I have no experience with it but would very much like to buy three for my 125 gallon tank. Spread is about 24x24, controllable both from the light and an external controller. Looks very impressive. I am just worried about my center brace cast a nasty shadow, as most single source lights like this one and metal halide would cause. Hope someone with first hand knowledge of these fixtures will chime in.

Bob


----------



## talontsiawd (Oct 19, 2008)

I have never used Kessil pendants but I see them all the time at my LFS. They have had a few tanks over the years. I think they spotlight too much, others strongly disagree with me but every tank I have seen bugged me a bit. Trust me, I really want to like these things because the look very nice and don't take up much room and seem to work well.


----------



## Dragonxflare (Jul 1, 2014)

I am currently using a 150WE amazon sun over a 30 gallon tank, and it's doing the job pretty well. Only complaint I have about it is the fact that the edges of my tank dont get enough light since this is a pedant style fixture. You will get a lot of light towards the center, but as it spreads out, you loose intensity / PAR. 
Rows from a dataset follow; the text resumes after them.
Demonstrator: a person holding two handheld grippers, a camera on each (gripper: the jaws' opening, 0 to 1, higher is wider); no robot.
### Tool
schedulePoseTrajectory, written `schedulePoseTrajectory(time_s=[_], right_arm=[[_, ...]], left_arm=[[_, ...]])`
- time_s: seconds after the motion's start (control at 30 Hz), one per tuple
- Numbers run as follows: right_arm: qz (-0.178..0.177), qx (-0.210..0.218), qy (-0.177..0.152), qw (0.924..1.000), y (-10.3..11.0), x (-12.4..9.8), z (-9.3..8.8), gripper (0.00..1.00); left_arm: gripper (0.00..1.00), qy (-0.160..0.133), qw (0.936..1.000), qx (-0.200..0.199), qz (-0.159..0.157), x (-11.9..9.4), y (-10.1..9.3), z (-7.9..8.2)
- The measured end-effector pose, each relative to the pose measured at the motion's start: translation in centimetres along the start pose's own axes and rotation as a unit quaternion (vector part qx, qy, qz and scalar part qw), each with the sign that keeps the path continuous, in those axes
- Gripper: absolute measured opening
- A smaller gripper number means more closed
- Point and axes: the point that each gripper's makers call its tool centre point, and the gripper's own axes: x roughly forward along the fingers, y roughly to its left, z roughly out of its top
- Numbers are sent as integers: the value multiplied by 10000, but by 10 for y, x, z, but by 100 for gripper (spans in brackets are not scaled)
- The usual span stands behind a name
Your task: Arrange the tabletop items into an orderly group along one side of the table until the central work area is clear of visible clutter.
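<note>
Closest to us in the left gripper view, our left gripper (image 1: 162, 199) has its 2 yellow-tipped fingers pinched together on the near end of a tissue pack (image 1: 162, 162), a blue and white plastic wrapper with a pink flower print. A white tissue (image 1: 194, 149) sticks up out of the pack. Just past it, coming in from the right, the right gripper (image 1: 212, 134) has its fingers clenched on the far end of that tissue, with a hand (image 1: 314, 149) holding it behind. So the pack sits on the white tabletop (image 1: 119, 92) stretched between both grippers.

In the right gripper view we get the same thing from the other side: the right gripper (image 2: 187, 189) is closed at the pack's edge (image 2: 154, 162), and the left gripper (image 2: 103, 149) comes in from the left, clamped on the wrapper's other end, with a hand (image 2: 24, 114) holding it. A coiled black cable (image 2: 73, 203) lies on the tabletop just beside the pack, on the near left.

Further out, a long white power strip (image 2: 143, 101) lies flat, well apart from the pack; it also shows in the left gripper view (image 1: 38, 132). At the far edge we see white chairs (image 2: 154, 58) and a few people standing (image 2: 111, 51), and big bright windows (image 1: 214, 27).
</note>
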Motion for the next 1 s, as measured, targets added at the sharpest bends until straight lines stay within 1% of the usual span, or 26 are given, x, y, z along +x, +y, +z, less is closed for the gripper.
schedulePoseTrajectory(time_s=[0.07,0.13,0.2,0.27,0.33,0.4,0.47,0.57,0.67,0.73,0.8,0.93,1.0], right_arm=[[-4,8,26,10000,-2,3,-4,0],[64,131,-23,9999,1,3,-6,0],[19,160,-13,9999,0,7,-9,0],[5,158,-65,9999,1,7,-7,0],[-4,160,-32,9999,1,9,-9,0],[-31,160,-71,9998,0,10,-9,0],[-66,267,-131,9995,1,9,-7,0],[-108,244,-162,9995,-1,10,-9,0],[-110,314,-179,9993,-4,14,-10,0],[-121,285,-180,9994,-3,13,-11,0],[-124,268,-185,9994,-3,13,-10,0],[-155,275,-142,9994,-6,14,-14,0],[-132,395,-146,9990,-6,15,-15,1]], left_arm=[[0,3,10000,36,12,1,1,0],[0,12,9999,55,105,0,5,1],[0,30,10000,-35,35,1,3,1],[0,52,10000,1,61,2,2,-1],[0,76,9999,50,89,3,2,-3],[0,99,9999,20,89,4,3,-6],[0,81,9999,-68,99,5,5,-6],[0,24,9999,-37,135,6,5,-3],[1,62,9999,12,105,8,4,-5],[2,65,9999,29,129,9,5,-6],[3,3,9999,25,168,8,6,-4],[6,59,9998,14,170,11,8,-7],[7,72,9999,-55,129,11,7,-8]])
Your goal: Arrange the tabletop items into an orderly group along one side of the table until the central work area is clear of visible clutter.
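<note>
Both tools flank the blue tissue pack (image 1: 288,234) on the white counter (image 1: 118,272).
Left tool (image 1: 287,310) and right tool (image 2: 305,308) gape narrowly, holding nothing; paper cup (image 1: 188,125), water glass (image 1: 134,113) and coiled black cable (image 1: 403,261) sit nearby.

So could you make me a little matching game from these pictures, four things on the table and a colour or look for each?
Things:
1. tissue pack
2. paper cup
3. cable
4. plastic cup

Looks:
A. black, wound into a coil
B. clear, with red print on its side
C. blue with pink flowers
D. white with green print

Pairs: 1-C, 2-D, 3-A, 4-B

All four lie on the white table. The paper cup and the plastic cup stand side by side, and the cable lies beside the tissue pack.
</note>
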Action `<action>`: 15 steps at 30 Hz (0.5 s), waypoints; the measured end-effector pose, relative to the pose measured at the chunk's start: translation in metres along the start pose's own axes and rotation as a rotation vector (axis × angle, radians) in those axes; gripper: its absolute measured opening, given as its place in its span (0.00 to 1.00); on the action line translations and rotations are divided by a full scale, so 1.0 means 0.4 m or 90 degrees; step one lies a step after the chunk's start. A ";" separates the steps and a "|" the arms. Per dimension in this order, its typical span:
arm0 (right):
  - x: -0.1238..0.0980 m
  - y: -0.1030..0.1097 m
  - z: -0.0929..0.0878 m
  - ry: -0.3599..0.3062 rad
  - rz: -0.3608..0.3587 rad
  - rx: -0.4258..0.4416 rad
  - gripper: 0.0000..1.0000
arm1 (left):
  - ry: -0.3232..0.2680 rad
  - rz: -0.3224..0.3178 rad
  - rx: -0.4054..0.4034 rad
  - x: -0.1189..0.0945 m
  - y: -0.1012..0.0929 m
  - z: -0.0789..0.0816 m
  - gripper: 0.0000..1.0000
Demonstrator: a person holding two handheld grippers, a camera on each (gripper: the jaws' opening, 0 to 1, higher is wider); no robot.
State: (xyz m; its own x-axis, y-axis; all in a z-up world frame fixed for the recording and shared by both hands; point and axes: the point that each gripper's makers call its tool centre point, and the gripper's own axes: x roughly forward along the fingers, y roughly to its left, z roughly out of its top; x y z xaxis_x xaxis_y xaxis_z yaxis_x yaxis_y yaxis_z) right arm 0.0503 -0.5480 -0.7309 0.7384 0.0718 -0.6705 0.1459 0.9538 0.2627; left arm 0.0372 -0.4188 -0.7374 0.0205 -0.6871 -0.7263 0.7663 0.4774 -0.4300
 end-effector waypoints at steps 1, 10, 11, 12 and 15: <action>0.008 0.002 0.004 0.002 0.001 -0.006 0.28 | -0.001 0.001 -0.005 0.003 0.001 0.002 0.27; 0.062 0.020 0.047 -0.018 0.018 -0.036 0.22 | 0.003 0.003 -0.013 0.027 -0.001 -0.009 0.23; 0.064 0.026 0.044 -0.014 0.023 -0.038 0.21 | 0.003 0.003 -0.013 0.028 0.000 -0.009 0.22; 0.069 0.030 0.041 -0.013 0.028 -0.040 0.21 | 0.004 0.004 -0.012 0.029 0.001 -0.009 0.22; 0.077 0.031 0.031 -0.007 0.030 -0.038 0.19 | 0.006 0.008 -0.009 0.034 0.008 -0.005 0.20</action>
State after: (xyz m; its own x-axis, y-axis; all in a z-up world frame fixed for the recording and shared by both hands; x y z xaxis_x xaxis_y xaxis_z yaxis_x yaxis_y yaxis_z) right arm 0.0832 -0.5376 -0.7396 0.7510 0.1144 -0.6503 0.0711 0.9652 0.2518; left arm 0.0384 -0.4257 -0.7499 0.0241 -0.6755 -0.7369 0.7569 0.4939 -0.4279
I recently purchased a fixture from BuildMyLED, and will be doing a quick comparison on both fixtures, and how the light looks between both lights. Check out my tank journal for updates if you're interested


----------



## ivo (Apr 19, 2014)

I cant help myself and bought it today. It is hard to tell exactly what are the combination of leds are in the matrix. Kessil does not list it either. Can you tell from this photo what are the combo?



Bump: This photo may be better to see.


----------



## Bob1 (Dec 27, 2013)

Atta boy!!!!!! 44 led's........now fire it up and takes some pictures.........:red_mouth

I bet it will look absolutely beautiful :drool:

Thanks for posting!!

Bob


----------



## Bob1 (Dec 27, 2013)

Updates???????:biggrin::biggrin::biggrin:


----------



## Turningdoc (Apr 2, 2014)

Come on, I need a reason to buy them! Any reason will do!


----------



## trailsnale (Dec 2, 2009)

ivo, any comments or updates????

video of shimmer from kessil website looks amazing!!!


----------



## Bob1 (Dec 27, 2013)

bump


----------



## Okedokey (Sep 2, 2014)

I bought two tonight so ill update soon


----------